Wreddhamantri Arya Angiri menerawang bandul di tangannya. Bandul itu terbuat dari emas dengan titik-titik hijau yang memantulkan cahaya, berbentuk bundar pipih dengan ukiran matahari bersinar delapan.
“Kau yakin bahwa ini asli?” tanya Wreddhamantri Arya Angiri kepada pria yang berlutut di hadapannya. Pria bernama Parwani itu mengangguk.
“Ya, Gusti,” jawabnya mantap.
“Hm, berdirilah.”
Parwani berdiri ngapurancang. Di keningnya, tampak sebuah rajah berbentuk bulan sabit.
“Bagaimana dengan Juru Bapuh?” tanya Wreddhamantri.
“Tampaknya tidak selamat, Gusti.”
“Tampaknya?”
Parwani menunduk. “Hamba akan memastikan besok.”
Wreddhamantri Arya Angiri mengibaskan tangannya. “Tidak perlu,” katanya. “Dia akan segera menyusul jika memang selamat. Kita pergi ke Selatan sekarang!”
“Baik!” Parwani menjura, lalu keluar dari tenda untuk mempersiapkan diri bersama prajurit yang lain.
Senapati Gagak Ireng yang sedari tadi berada di belakang Wreddhamantri bergerak mendekat. “Bagaimana dengan Juru Bapuh, Gusti?” tanyanya. Bagaimanapun, Juru Bapuh sudah belasan warsa melayani Wreddhamantri sejak dia mbalela dari Rawikara.
“Apa kau tidak mendengarku tadi?” Wreddhamantri balik bertanya. Dia menyimpan rājamudra di balik lipatan bajunya, terlihat acuh tak acuh.
Senapati Gagak Ireng menunduk dengan tubuh sedikit membungkuk. “Mohon ampuni kelancangan hamba,” ujarnya, mundur beberapa langkah.
Wreddhamantri Arya Angiri berdiri tegak. Dagunya sedikit terangkat. “Jika kau sudah mengerti, segera siapkan pasukan!”
“Baik, Gusti.”
Sepeninggal Senapati Gagak Ireng, Wreddhamantri Arya Angiri duduk di palinggihan. Dia mengeluarkan lagi rājamudra dan menimang-nimangnya. Sang menteri sepuh lalu menggenggam benda itu dan memejamkan mata, memusatkan pikiran untuk mencoba menguji kemampuan benda yang kabarnya sakti mandraguna itu.
Ular.
Pikiran pertama Wreddhamantri tertuju pada ular. Dalam benaknya, binatang melata itu sangat lihai menyelinap maupun memburu mangsa. Taringnya yang tajam dan bisanya yang mematikan membuat ular menjadi salah satu binatang paling berbahaya. Satu patukan saja bisa melumpuhkan bahkan membunuh manusia.
Wreddhamantri memusatkan pikirannya untuk memanggil ular. Jika benda ini memang memiliki kemampuan seperti yang digambarkan dalam naskah-naskah kuno, pasti akan ada ular yang mendengar panggilannya.
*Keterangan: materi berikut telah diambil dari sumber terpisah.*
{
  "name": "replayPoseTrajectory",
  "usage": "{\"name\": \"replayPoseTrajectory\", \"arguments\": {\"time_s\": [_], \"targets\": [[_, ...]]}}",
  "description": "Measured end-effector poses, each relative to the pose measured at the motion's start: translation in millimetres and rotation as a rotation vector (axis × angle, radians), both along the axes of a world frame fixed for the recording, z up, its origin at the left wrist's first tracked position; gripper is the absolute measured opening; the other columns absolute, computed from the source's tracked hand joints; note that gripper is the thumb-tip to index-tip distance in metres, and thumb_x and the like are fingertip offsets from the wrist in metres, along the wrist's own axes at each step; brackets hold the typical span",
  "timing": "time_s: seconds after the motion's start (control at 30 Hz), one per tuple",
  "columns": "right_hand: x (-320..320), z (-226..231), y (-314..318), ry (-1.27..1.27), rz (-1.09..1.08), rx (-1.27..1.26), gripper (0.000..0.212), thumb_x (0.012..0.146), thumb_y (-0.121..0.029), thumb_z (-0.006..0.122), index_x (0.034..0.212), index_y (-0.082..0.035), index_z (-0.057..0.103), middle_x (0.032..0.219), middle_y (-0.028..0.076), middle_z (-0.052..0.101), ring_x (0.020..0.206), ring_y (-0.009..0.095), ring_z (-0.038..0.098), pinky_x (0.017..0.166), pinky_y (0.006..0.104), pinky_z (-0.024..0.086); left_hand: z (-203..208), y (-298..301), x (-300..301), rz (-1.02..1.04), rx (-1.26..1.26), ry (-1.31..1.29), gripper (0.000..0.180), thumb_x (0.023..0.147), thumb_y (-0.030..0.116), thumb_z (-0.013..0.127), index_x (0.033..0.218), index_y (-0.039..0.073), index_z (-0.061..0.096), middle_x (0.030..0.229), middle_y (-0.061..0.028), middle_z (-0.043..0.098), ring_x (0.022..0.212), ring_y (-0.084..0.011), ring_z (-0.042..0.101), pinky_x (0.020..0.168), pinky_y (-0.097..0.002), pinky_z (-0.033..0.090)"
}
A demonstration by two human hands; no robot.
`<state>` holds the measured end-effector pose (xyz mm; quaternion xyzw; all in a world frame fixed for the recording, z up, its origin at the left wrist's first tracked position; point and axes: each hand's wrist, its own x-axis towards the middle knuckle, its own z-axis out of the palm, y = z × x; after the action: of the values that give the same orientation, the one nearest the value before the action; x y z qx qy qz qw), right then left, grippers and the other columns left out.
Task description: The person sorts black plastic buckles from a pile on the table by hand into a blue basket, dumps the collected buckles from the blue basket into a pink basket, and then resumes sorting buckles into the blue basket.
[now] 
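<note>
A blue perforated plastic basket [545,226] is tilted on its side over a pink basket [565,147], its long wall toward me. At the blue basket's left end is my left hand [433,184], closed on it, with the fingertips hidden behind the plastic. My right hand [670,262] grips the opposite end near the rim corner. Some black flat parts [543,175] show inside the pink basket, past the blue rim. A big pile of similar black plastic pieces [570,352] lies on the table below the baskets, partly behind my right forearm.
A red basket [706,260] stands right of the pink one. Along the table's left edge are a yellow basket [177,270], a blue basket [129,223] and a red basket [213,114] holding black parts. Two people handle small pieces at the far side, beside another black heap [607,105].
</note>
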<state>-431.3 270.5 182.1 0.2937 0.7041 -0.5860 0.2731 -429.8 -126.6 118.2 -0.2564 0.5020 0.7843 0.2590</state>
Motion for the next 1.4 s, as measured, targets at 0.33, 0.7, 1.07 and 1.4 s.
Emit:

Kersik dedaunan mengusik telinga Wreddhamantri yang masih memejamkan mata. Desisan yang terdengar di antara kersik itu membuat sang menteri sepuh menyunggingkan senyum. Dia membuka mata perlahan. Senyumnya melebar menjadi tawa ketika melihat seekor ular di hadapannya.
Itu ular sendok.
Bersisik hitam kelam dengan sedikit warna kuning di leher bagian dalam, ular itu menegakkan lehernya yang memipih dan mengembang seperti sendok. Lidahnya sesekali muncul, meraba-raba udara.